Воля поэмы восторжествовала – второй том, переписанный набело, не увидел света. Он увидел только свет огня в топке выстуженной печи.
Традиция считать, что второй том был прекрасен, а уничтоживший его автор действовал в состоянии умственного помешательства, зародилась в кругу друзей Николая Васильевича.
«Вторая часть ‘’Мертвых душ’’ чуть ли не превосходит первую по откровенности негодования на житейское зло, по силе упрека безобразным явлениям нашего быта», – утверждал в мемуарах критик Павел Анненков, которому Гоголь во времена петербургской юности дал прозвище Жюль (в честь французского литератора Жюля Жанена) за ловкий ум.
О причинах сожжения второго тома Жюль, отбросив чувство неловкости и лишние умствования, высказался с докторской прямотою: «Тут примешалась душевная болезнь, патологическое состояние мозговых органов».
Связь двух суждений несомненна.
Признать, что второй том был превосходен, означает признать, что сжег его умалишенный, не понимавший этого превосходства.
Так же, как медики Овер, Эвениус и Клименков дали себе право решением своего консилиума поступать с Гоголем, «как с человеком, не владеющим собою», а Гоголю отказали в праве уклоняться от их лечения, основанного на ложном диагнозе, – точно так же, основываясь на ложном диагнозе, сторонники превосходства второго тома «Мертвых душ» (Жюль был не первым и не последним) отказывали Гоголю в ясном сознании художника и, как следствие, в праве творца судить самому свое творение и быть судимым своим творением.
Потерей было не сожжение второго тома «Мертвых душ». Потерей была бы публикация самим автором этого смертельного для поэмы продолжения.
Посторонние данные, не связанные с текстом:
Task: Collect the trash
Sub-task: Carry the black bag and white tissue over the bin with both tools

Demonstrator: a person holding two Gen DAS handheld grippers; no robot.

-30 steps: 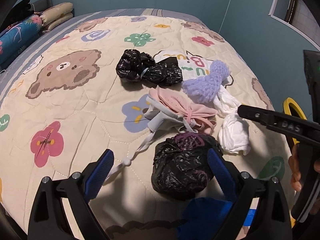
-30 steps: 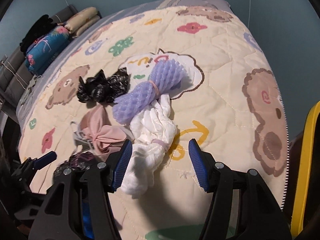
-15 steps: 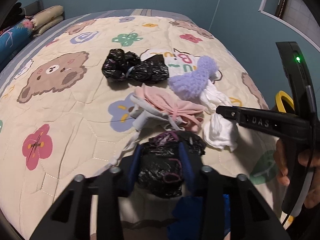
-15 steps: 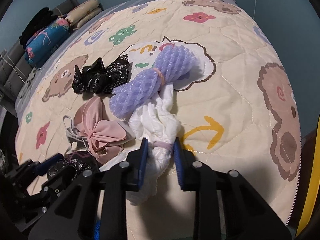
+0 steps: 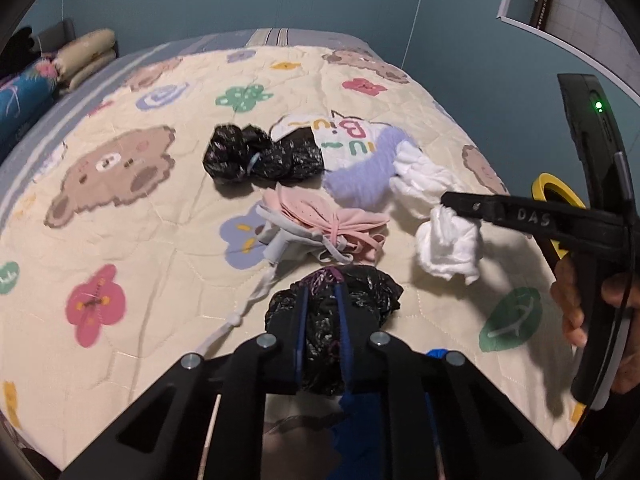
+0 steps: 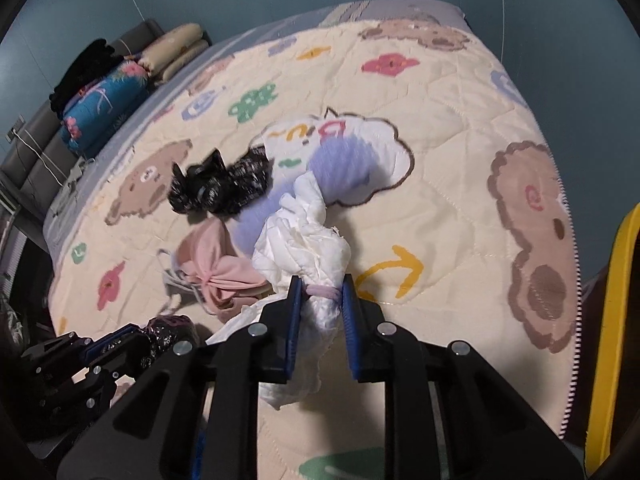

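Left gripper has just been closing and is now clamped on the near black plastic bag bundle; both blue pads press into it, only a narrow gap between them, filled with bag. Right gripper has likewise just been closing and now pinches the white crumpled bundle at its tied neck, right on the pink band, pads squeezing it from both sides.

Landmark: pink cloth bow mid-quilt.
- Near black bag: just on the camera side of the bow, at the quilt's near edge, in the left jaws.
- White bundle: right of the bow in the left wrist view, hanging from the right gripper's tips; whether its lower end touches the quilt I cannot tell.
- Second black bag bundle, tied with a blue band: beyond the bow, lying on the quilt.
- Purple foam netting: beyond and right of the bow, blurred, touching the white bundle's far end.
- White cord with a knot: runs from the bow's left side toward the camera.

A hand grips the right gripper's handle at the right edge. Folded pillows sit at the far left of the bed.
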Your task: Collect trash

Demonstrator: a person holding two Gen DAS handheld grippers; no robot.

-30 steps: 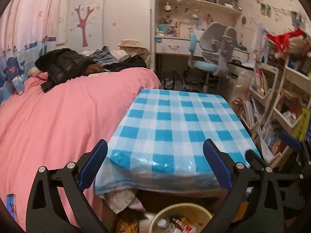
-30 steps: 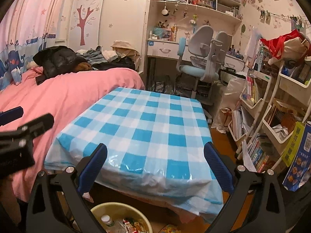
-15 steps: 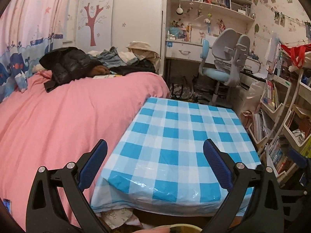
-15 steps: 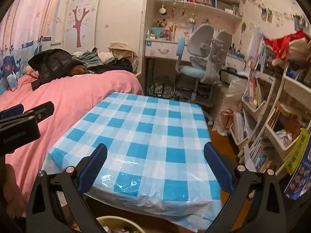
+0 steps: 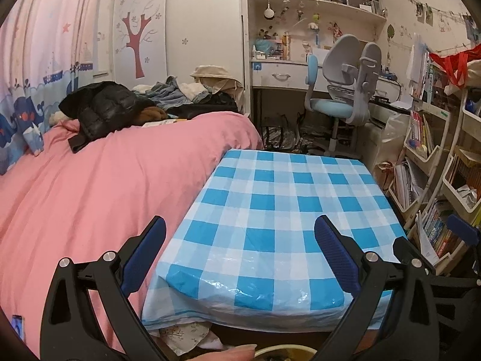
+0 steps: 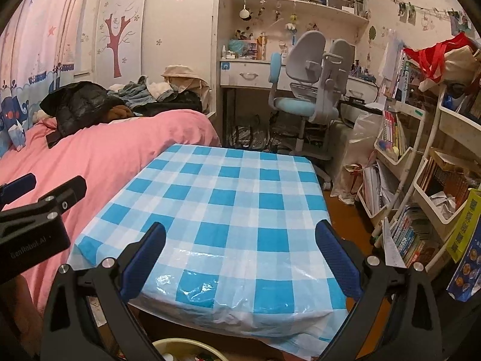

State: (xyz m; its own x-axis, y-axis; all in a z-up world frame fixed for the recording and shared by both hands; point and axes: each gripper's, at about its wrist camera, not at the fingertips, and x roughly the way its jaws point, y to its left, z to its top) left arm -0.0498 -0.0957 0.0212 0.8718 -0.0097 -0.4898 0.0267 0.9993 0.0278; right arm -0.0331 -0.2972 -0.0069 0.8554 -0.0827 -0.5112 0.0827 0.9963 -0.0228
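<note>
Trash-filled yellow bin (image 6: 186,349) below table edge

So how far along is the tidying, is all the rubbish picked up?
It looks nearly finished. The checked tablecloth carries no rubbish, and the bin below the table's near edge already holds scraps. The left gripper and right gripper are both open and hold nothing. No loose rubbish shows.

Only one readable mark: "GenRobot.AI", faint on the left gripper's (image 6: 33,207) black body, left of the right gripper.
</note>
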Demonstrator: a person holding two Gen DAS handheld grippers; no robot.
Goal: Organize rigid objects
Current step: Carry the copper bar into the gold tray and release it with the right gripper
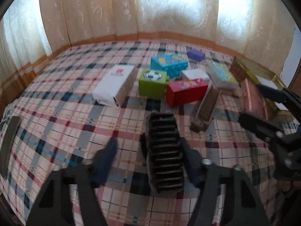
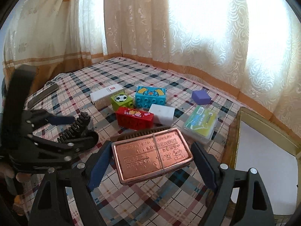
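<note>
Plaid bedspread (image 1: pixel 62 116) covers the work surface, lace curtains (image 1: pixel 90 13) behind.

Far left in the left wrist view: a dark flat bar (image 1: pixel 9 145) lies at the cloth edge.

Next, a white carton (image 1: pixel 114 84) lies flat. Just right of it is a green football block (image 1: pixel 152 84), with a blue studded block (image 1: pixel 169 65) behind and a red block (image 1: pixel 186 92) beside. A white block (image 1: pixel 195 74) sits behind the red one, and a small purple block (image 1: pixel 196 55) is further back, apart from the cluster.

Left gripper (image 1: pixel 148 162): jaws part closed around a black ribbed part (image 1: pixel 164 152). The right pad touches its side, the left pad stands off with a gap, so no full pinch is visible. The part rests on the cloth, near the camera, in front of the block cluster.

Right of centre: a brown comb-like piece (image 1: pixel 206 109) lies on the cloth, with a green-label clear case (image 1: pixel 222 75) behind it.

Right gripper (image 2: pixel 152 162): jaws wide, with a copper-coloured embossed tin (image 2: pixel 152 155), banded by a rubber band, between them. The left pad is against the tin's edge; the right pad shows a gap. Cannot tell if the tin is clamped. The tin sits near the bed's right edge, just in front of the comb piece.

Far right: a gold-framed edge (image 2: pixel 270 128) lies beyond the bedspread.
</note>
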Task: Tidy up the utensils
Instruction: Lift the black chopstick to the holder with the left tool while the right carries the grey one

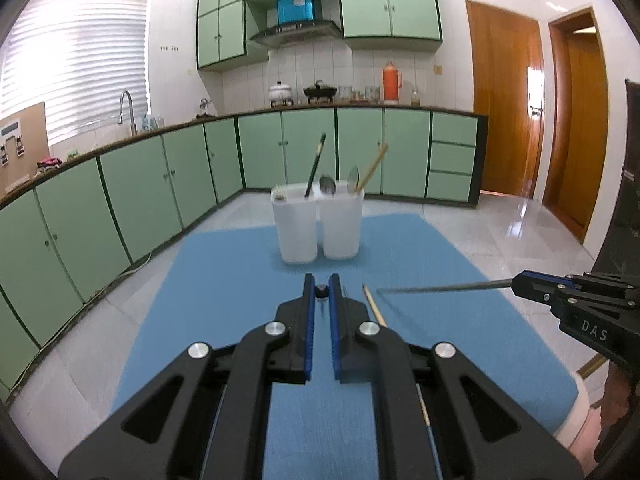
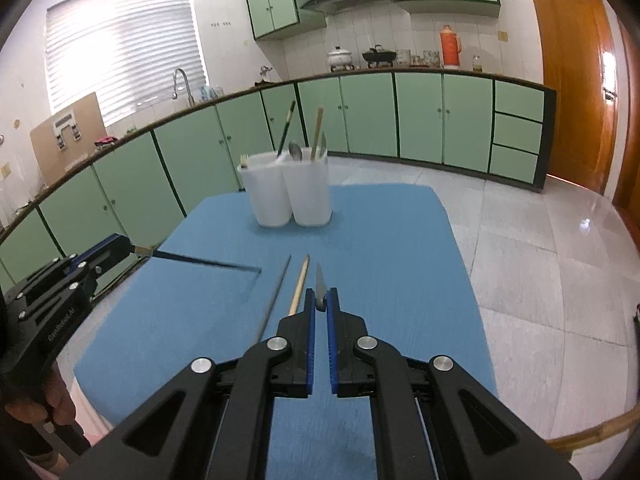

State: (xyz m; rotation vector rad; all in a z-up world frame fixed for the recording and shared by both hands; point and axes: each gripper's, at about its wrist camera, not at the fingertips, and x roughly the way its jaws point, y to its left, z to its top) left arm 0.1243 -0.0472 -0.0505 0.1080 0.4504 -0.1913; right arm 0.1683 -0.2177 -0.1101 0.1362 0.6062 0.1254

Если говорить прямо, Гоголь предпочел свою смерть смерти поэмы, опасаясь, что в минуту слабости он может одержать непоправимую победу над ней, выпустив в свет второй том, жадно ожидаемый друзьями, знакомыми, журналистами, дамами, публикой. В ночь, когда Гоголь разбудил своего слугу и отправил его на верхний этаж отодвинуть заслонку печной трубы, он решился быть побежденным.
Им не владели ни страх, ни лихорадочное возбуждение. И он не искал знамений, чтоб повернуть дело вспять.
Когда огонь, охвативший листы бумаги, связанные тесьмой, вдруг погас, словно отказываясь принять жертву, Гоголь вытащил рукопись из печи, развязал тесьму и снова бросил бумаги в топку; снова поднес к ним зажженную свечу. Сидя на стуле перед печью, он смотрел на занявшееся пламя. Около трех часов ночи второй том «Мертвых душ» превратился в пепел.
Смерть Гоголя после этого события была не то чтобы неизбежной. С этого события и началась гоголевская «минута смерти», длившаяся девять суток.